• **Work task**
Retype the listing that follows, word for word.

• **Supplied material**
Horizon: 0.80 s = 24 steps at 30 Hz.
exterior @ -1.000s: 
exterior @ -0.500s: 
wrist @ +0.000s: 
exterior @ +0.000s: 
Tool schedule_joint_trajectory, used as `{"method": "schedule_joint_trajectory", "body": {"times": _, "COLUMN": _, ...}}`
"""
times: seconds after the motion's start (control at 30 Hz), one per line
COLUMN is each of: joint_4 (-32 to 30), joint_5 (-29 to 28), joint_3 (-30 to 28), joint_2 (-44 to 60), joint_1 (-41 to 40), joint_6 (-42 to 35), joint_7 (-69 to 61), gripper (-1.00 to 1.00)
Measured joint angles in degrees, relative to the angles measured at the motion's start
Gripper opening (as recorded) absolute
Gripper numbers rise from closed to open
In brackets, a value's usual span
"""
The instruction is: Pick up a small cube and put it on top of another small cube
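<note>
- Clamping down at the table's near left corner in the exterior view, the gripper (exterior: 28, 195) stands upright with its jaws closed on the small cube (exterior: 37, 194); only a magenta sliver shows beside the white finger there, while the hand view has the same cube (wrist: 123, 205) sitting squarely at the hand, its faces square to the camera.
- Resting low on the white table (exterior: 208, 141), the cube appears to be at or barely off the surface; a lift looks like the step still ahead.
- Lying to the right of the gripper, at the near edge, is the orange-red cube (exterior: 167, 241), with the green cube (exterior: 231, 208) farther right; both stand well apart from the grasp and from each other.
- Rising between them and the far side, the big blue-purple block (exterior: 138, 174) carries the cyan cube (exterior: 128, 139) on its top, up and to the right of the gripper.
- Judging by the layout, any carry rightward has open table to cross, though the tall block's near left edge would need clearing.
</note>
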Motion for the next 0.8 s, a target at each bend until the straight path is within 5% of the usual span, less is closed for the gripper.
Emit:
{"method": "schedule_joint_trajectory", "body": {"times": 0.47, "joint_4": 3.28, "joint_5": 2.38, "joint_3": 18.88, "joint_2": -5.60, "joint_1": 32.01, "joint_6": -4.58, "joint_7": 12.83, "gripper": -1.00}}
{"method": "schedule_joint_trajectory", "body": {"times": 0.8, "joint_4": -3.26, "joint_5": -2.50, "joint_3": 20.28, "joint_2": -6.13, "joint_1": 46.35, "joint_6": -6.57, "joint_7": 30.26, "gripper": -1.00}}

• **Result of the task**
Horizon: 0.80 s = 24 steps at 30 Hz.
exterior @ -1.000s: 
exterior @ -0.500s: 
wrist @ +0.000s: 
exterior @ +0.000s: 
Tool schedule_joint_trajectory, used as `{"method": "schedule_joint_trajectory", "body": {"times": _, "COLUMN": _, ...}}`
"""
times: seconds after the motion's start (control at 30 Hz), one per line
COLUMN is each of: joint_4 (-32 to 30), joint_5 (-29 to 28), joint_3 (-30 to 28), joint_2 (-44 to 60), joint_1 (-41 to 40), joint_6 (-42 to 35), joint_7 (-69 to 61), gripper (-1.00 to 1.00)
Measured joint angles in degrees, relative to the angles measured at the motion's start
Gripper opening (as recorded) absolute
Gripper numbers rise from closed to open
In brackets, a value's usual span
"""
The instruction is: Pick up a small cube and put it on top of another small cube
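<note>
- Clamping down at the table's near left corner in the exterior view, the gripper (exterior: 28, 195) stands upright with its jaws closed on the small cube (exterior: 37, 194); only a magenta sliver shows beside the white finger there, while the hand view has the same cube (wrist: 123, 205) sitting squarely at the hand, its faces square to the camera.
- Resting low on the white table (exterior: 208, 141), the cube appears to be at or barely off the surface; a lift looks like the step still ahead.
- Lying to the right of the gripper, at the near edge, is the orange-red cube (exterior: 167, 241), with the green cube (exterior: 231, 208) farther right; both stand well apart from the grasp and from each other.
- Rising between them and the far side, the big blue-purple block (exterior: 138, 174) carries the cyan cube (exterior: 128, 139) on its top, up and to the right of the gripper.
- Judging by the layout, any carry rightward has open table to cross, though the tall block's near left edge would need clearing.
</note>
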Motion for the next 0.8 s, a target at each bend until the straight path is within 5% of the usual span, less is closed for the gripper.
Emit:
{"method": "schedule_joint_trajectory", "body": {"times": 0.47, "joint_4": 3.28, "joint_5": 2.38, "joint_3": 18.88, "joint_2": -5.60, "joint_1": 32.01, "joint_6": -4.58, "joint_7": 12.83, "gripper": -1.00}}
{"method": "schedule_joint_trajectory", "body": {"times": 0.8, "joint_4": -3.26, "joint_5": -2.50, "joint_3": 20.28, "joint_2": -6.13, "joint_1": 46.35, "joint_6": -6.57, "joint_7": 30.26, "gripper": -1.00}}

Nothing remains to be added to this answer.